**Assignment**. Print the first line of the material below and each line after it, exactly as written, ending with the line that contains "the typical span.".

··· Materials provided

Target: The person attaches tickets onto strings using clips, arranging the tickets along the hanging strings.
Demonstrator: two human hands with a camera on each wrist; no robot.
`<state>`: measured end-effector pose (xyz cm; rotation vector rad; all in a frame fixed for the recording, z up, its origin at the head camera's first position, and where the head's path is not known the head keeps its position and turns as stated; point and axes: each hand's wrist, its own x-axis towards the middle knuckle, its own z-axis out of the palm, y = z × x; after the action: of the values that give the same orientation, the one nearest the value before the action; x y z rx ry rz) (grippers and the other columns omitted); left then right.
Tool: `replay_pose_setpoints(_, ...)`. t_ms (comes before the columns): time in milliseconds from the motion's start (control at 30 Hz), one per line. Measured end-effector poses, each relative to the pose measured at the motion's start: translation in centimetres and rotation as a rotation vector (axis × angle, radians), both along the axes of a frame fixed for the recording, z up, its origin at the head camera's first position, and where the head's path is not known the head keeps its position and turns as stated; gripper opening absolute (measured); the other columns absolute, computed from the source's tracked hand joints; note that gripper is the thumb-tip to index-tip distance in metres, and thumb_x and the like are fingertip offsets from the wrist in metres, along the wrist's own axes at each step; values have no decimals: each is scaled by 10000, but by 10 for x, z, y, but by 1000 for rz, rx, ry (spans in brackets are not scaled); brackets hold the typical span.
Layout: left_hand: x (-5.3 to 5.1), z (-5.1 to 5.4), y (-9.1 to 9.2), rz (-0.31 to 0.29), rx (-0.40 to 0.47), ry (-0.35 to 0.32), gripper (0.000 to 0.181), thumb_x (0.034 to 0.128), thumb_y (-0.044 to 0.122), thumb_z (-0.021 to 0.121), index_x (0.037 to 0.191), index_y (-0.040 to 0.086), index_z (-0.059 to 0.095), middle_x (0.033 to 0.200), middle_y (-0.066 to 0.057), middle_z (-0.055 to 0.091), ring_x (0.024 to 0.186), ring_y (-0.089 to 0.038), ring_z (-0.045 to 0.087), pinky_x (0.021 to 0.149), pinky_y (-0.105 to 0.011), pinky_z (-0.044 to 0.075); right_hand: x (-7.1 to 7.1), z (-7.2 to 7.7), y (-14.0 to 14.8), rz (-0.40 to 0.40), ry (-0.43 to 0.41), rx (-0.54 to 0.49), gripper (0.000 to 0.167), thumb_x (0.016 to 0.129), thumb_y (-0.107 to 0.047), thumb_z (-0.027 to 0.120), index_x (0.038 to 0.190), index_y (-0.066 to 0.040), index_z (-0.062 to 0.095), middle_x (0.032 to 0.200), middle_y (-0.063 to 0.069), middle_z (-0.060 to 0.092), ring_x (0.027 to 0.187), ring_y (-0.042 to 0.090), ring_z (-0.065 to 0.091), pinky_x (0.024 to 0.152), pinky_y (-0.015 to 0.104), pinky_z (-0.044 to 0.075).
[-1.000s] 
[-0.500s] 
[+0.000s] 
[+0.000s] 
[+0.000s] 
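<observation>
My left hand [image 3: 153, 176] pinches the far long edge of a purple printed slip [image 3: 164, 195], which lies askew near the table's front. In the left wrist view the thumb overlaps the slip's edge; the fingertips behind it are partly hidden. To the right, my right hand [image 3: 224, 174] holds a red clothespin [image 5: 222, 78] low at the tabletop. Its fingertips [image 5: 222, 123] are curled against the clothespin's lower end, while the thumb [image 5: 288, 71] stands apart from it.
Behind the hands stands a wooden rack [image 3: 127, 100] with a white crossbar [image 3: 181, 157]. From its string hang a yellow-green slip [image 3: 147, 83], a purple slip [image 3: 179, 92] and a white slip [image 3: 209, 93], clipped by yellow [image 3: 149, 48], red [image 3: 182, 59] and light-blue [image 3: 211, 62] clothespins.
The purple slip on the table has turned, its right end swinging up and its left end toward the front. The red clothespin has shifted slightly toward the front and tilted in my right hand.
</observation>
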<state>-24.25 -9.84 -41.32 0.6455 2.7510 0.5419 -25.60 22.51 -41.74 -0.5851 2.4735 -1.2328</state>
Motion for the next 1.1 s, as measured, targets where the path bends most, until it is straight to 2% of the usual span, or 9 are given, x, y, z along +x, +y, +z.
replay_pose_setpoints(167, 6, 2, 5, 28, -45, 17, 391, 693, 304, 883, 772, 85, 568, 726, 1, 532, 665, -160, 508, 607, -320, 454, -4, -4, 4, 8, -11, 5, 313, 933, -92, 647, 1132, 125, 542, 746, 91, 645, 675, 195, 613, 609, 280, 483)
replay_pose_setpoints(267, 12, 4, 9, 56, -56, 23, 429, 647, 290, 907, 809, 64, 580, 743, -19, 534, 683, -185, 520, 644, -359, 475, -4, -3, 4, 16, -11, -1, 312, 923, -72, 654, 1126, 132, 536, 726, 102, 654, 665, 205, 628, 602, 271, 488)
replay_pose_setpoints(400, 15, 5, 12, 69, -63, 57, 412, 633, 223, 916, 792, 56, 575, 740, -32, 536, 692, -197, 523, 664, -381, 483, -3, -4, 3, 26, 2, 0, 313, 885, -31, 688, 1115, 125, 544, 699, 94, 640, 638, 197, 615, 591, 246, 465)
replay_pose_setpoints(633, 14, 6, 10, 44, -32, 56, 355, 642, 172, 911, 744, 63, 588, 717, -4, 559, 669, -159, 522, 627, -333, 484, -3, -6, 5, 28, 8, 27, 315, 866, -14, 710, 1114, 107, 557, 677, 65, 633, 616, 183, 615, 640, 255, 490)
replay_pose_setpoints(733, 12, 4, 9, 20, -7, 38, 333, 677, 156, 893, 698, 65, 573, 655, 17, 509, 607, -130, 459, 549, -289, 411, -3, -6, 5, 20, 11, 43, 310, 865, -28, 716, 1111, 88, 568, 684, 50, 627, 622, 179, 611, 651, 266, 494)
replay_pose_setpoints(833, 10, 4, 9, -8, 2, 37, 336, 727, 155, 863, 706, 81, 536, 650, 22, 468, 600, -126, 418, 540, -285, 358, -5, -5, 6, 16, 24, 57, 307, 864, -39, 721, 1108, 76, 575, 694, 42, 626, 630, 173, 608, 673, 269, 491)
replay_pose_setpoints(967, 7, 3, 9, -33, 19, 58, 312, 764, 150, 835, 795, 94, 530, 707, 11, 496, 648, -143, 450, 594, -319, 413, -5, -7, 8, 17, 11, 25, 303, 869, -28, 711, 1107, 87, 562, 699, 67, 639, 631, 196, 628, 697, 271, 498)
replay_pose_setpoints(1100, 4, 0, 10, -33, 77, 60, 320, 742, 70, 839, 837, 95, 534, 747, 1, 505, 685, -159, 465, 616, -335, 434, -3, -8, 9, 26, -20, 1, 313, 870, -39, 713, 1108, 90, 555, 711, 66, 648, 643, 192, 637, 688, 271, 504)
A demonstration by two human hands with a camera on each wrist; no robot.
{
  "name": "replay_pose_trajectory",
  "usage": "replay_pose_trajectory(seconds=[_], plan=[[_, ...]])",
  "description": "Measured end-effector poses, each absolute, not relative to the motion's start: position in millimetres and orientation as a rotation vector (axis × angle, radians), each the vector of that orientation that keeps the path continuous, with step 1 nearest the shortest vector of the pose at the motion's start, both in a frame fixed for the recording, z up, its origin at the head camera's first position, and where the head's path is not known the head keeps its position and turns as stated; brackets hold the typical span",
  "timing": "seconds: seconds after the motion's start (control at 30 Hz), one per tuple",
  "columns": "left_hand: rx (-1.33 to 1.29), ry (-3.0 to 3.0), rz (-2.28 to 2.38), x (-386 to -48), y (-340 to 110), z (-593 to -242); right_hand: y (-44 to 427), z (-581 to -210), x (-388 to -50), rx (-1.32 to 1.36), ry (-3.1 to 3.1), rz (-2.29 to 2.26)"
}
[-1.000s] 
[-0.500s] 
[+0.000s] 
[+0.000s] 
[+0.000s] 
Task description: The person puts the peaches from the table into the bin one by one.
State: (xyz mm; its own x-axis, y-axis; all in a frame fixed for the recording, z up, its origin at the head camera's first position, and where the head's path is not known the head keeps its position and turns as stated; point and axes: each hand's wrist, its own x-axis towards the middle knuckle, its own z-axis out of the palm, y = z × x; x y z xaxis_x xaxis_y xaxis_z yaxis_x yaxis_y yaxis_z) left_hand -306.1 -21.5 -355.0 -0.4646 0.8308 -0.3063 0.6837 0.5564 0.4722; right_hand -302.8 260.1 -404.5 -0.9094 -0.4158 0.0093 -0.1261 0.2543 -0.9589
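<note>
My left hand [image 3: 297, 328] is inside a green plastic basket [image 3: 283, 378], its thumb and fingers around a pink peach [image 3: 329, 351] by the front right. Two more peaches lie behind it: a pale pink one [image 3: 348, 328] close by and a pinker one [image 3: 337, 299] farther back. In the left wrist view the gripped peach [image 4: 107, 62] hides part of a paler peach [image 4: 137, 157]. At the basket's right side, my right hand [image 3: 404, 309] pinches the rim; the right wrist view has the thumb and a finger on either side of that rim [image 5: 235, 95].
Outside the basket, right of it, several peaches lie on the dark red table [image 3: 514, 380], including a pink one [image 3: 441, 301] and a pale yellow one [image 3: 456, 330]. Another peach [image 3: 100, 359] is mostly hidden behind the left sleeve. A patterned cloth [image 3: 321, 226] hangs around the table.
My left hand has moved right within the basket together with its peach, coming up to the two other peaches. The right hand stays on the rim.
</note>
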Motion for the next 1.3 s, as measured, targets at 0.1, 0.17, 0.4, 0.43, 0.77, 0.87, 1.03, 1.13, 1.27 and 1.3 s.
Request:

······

**Response to the exercise**.
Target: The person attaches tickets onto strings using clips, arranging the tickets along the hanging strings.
Demonstrator: two human hands with a camera on each wrist; no robot.
`<state>`: measured end-effector pose (xyz cm; rotation vector rad; all in a frame fixed for the recording, z up, its origin at the head camera's first position, and where the head's path is not known the head keeps its position and turns as stated; point and axes: each hand's wrist, its own x-axis towards the middle knuckle, its own z-axis out of the palm, y = z × x; after the action: of the values that give the same orientation, the one nearest the value before the action; x y z rx ry rz) (grippers and the other columns omitted); left then right.
Tool: `replay_pose_setpoints(_, ...)`. t_ms (comes before the columns): time in milliseconds from the motion's start (control at 30 Hz), one per line. Measured end-effector poses, each relative to the pose measured at the motion's start: translation in centimetres and rotation as a rotation vector (axis × angle, radians), both along the axes of a frame fixed for the recording, z up, its origin at the head camera's first position, and where the head's path is not known the head keeps its position and turns as stated; gripper opening absolute (measured); the other columns absolute, computed from the source's tracked hand joints; note that gripper is the thumb-tip to index-tip distance in metres, and thumb_x and the like are fingertip offsets from the wrist in metres, along the wrist's own axes at each step; values have no decimals: each is scaled by 10000, but by 10 for x, z, y, but by 1000 for rz, rx, ry (spans in brackets are not scaled); brackets hold the typical span.

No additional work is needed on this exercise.